In the official solution of an university exam I see the following question:

Given the base vectors

$$ B = \{ \begin{pmatrix} -1 \\ 1 \end{pmatrix} , \begin{pmatrix} 1 \\ 1 \end{pmatrix} \} $$

and a second set of base vectors: $$ B^* = \{ \begin{pmatrix} 1 \\ 2 \end{pmatrix} , \begin{pmatrix} 2 \\ 3 \end{pmatrix} \} $$

give the equations of the change from B to B* basis and apply it to vector of components (3,-1) in B basis.

The official solution is:

$$ C(B,B^*) = \begin{pmatrix} -5 & 1 \\ -3 & -1 \end{pmatrix} $$

and vector in B* basis is (-16,-8)

The method has been to place side by side the two matrices and apply some row multiplication and additions till make diagonal first one.

This result surprises me. If I call T the matrix formed by the base vectors in B and $T^*$ the one for $B^*$, I think the result should be ${(T^*)}^{-1}T$, by the simple logic of first T to pass to cartesian coordinates and back to B^* with the inverse of its matrix. That gives me a result of:

$$ C(B,B^*) = \begin{pmatrix} 5 & -1 \\ -3 & 1 \end{pmatrix} $$

and vector in B* equal to (16,-10).

Please, could you help me to known which one is the correct solution?

Answer 1

Your solution is correct.

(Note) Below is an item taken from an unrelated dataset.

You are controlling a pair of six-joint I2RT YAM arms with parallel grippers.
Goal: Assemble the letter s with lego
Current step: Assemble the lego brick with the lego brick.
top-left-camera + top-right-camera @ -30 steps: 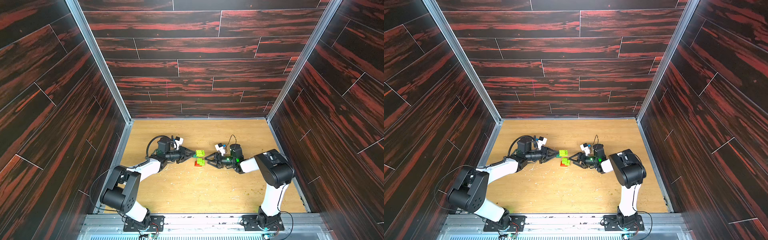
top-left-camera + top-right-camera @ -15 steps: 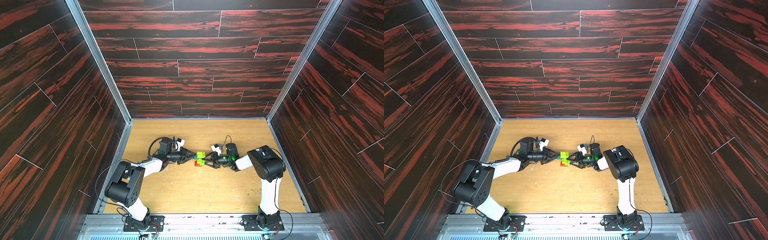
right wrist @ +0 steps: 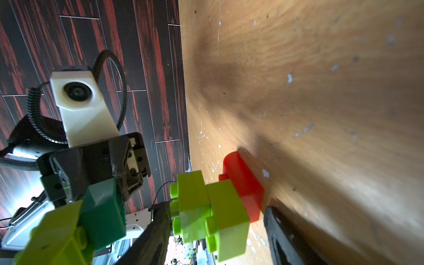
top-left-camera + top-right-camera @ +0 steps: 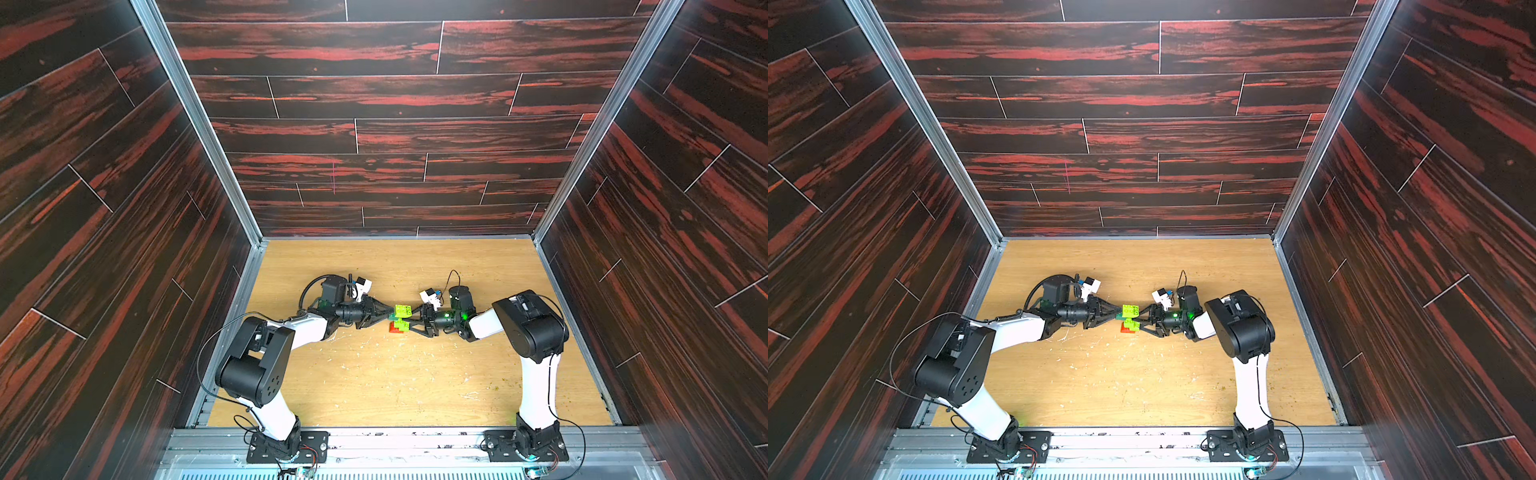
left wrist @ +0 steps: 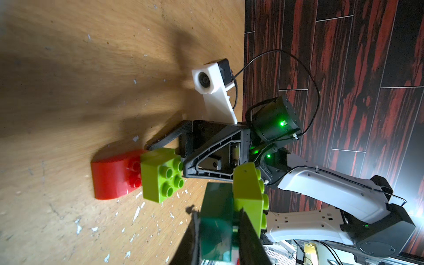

You can tell because the columns of the change of basis matrix should give the coordinates of the basis elements in $B$ in terms of the basis $B^{*}$.

Indeed, we have $$\begin{pmatrix}-1\\ 1\end{pmatrix}=5\begin{pmatrix}1\\2\end{pmatrix}-3\begin{pmatrix}2\\3\end{pmatrix}$$ and $$\begin{pmatrix}1\\ 1\end{pmatrix}=-\begin{pmatrix}1\\2\end{pmatrix}+\begin{pmatrix}2\\3\end{pmatrix}$$

Answer 2

You're right and the official solution is wrong.

The vector with components $3$ and $-1$ with respect to $B$ is $$3\begin{pmatrix}-1\\1\end{pmatrix} - 1\begin{pmatrix}1\\1\end{pmatrix}= \begin{pmatrix}-4\\2\end{pmatrix}$$ in standard coordinates.

The vector with components $-16$ and $-8$ with respect to $B^*$ is $$-16\begin{pmatrix}1\\2\end{pmatrix} - 8\begin{pmatrix}2\\3\end{pmatrix}= \begin{pmatrix}-32\\-56\end{pmatrix}$$ in standard coordinates - definitely not a match.

The vector with components $16$ and $-10$ with respect to $B^*$ is $$16\begin{pmatrix}1\\2\end{pmatrix} - 10\begin{pmatrix}2\\3\end{pmatrix}= \begin{pmatrix}-4\\2\end{pmatrix}$$ in standard coordinates. Confirmed.

Answer 3

The method used in the solution is basically sound. As you say, the change-of-basis matrix should be $(T^*)^{-1}T$, which you can obtain by concatenating the two matrices and row-reducing: $$\left[\begin{array}{c|c} T^* & T \end{array}\right] \to \left[\begin{array}{c|c} I & (T^*)^{-1}T \end{array}\right].$$ Comparing the correct and incorrect results, I would guess that a simple sign error was made somewhere along the way in the given solution.